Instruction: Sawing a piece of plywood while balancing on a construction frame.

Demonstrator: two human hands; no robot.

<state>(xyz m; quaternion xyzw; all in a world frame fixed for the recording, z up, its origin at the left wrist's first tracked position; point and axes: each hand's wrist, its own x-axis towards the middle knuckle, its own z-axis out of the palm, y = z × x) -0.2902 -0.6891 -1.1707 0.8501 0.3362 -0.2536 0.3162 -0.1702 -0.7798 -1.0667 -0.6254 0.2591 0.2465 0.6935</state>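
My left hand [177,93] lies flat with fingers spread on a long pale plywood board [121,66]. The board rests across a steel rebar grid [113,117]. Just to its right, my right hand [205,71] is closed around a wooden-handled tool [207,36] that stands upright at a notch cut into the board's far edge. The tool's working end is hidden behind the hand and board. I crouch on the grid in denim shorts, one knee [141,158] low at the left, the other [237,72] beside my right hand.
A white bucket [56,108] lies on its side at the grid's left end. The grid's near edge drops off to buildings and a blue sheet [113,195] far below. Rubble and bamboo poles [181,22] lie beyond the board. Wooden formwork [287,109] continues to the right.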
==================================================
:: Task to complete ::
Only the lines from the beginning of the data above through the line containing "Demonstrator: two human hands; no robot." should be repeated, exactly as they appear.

:: Written answer ::
Instruction: Sawing a piece of plywood while balancing on a construction frame.

Demonstrator: two human hands; no robot.

The output shown is complete.